To his frightened disciples Jesus said, “Do not be afraid!” He is with us always. We are not alone during the storms at sea, when buffeted by raging wind and by waves breaking against the boat of our lives. Jesus says to us, as to them on the lake, “Why are you so afraid? Why so little faith?” In him our inabilities are suffused with new strength and our eyes see again a vision of our heavenly home, that enables us while still on earth to forgive, to be patient, to remain faithful, and to put our ideals to work.


Don’t you even care?

What a contrast between the calm of Jesus and the alarm of his disciples when the storm breaks out on the lake.

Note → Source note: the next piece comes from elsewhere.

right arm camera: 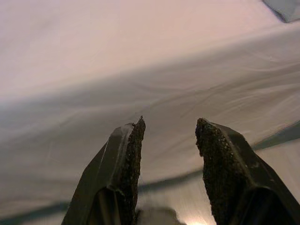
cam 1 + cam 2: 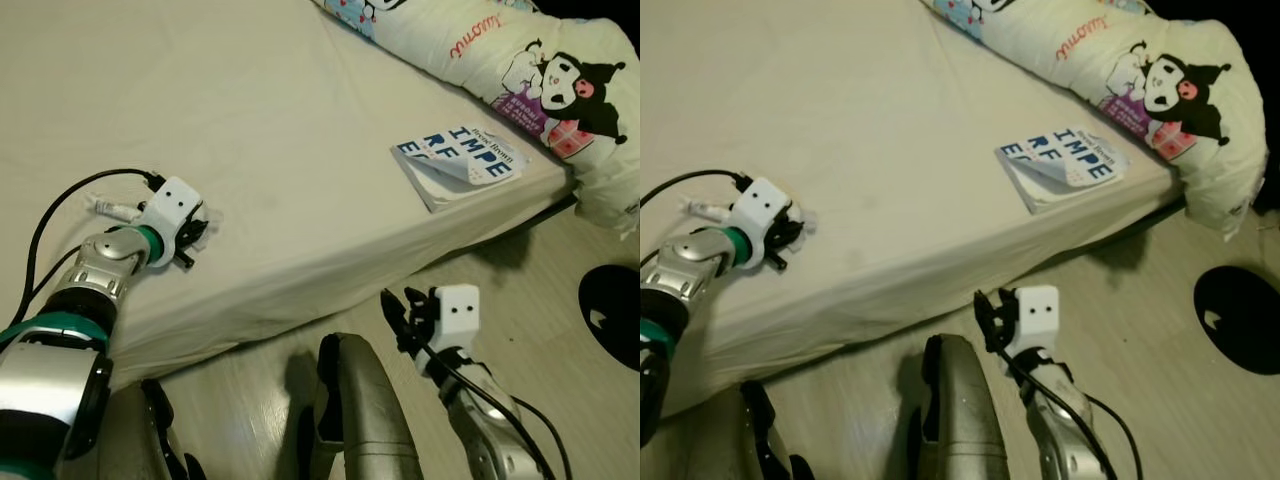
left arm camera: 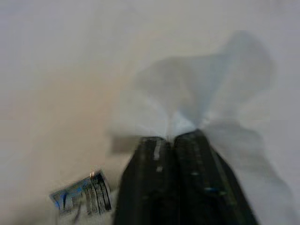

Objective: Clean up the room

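Observation:
My left gripper [image 2: 197, 238] rests on the cream bed sheet [image 2: 260, 110] near the bed's front edge. Its fingers are shut on a crumpled white tissue [image 3: 197, 89], which spreads out beyond the fingertips [image 3: 159, 145]. Just behind it on the sheet lies a small white tube with a blue label [image 3: 82, 199] [image 2: 112, 208]. A paperback book with blue letters [image 2: 460, 160] lies near the bed's right corner. My right gripper [image 1: 169, 126] hangs open over the floor beside the bed's edge [image 2: 402, 318], holding nothing.
A long pillow printed with cartoon figures [image 2: 560, 80] lies along the far right of the bed. A black round thing [image 2: 610, 305] sits on the pale wood floor at the right. My own leg [image 2: 360, 410] is below, in front of the bed.

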Robot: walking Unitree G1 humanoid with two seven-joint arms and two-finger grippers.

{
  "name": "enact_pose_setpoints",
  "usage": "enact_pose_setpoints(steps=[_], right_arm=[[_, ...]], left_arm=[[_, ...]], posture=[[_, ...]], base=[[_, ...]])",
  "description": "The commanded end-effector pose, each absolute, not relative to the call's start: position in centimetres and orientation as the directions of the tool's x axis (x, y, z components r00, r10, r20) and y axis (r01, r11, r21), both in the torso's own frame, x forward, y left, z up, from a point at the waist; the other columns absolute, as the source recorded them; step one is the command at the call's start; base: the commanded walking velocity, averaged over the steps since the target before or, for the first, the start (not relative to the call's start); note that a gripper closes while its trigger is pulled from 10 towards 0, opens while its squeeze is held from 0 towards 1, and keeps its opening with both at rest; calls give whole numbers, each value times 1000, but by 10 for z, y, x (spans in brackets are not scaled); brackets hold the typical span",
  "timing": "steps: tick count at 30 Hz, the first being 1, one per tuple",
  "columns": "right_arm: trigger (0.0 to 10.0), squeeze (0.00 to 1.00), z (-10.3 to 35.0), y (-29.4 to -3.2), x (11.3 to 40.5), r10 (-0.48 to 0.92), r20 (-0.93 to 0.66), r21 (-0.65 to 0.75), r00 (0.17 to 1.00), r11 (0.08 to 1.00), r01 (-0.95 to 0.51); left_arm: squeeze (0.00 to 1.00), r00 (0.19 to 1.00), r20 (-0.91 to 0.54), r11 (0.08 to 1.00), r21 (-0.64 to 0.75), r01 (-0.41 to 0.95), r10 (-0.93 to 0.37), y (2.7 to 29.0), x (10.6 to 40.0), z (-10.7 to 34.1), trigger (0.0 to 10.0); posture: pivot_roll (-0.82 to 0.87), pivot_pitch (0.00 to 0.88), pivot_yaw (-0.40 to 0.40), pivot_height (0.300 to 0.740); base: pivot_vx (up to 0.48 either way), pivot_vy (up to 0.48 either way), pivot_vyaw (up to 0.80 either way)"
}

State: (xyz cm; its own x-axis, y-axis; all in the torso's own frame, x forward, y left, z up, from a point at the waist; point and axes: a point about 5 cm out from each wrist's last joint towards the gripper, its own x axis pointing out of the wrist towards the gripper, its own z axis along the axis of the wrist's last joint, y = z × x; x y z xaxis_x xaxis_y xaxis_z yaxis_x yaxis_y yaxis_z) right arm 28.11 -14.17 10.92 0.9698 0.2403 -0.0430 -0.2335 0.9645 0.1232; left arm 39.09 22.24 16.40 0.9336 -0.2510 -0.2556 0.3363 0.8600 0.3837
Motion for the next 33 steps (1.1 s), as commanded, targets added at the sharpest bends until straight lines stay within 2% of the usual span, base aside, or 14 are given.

He was lying in the stern of the boat, asleep, with his head on a cushion. The disciples were panicking and in their panic they woke and rebuked him, “Master, do you not care? We are going down.” Jesus’ sleep suggested his quiet trust in God, even in the midst of the storm. His disciples’ panic suggested their lack of trust in God, their lack of faith. Jesus addresses them, “Why are you so frightened? How is it that you have no faith?” Jesus wanted them to have something of his own trust in God in the midst of the storm. We have all known storms of one kind or another in our own lives. We have been through very stormy times in the life of the church here in Dublin in recent times. Today’s gospel invites us to trust that God is at hand, and at work, even in the midst of the most threatening of storms. We are asked to enter into Jesus’ own trusting relationship with God, even when the ground seems to be opening up under us, whether as individuals or as a community of faith. Jesus was in the boat with the disciples; he is with us too as individuals and as a church. His communion with us, his nearness to us, helps us to imbibe something of his conviction that God will bring us to the other side, the far shore, in spite of storms along the way.


Saint Thomas Aquinas, doctor of the Church

Thomas de Aquino, (1225-1274), from Roccasecca, near Rome, Italy was a Dominican friar and an influential scholastic philosopher and theologian, who studied under St. Albert the Great. Aquinas had a distinguished teaching career, first in Naples and later in the newly founded Sorbonne university in Paris. Admired for his clarity of thought and dignity of manner, he was given the soubriquet Angelic Doctor (“Doctor Angelicus”). His major writings, the “Summa Theologica” and the “Summa contra Gentiles” were normative for Catholic theology for centuries, and he composed the beautiful liturgical texts for the newly-established eucharistic feast of Corpus Christi. Aquinas died in the Benedictive abbey of Fossanova near Rome, on his way to the Council of Lyons in 1274.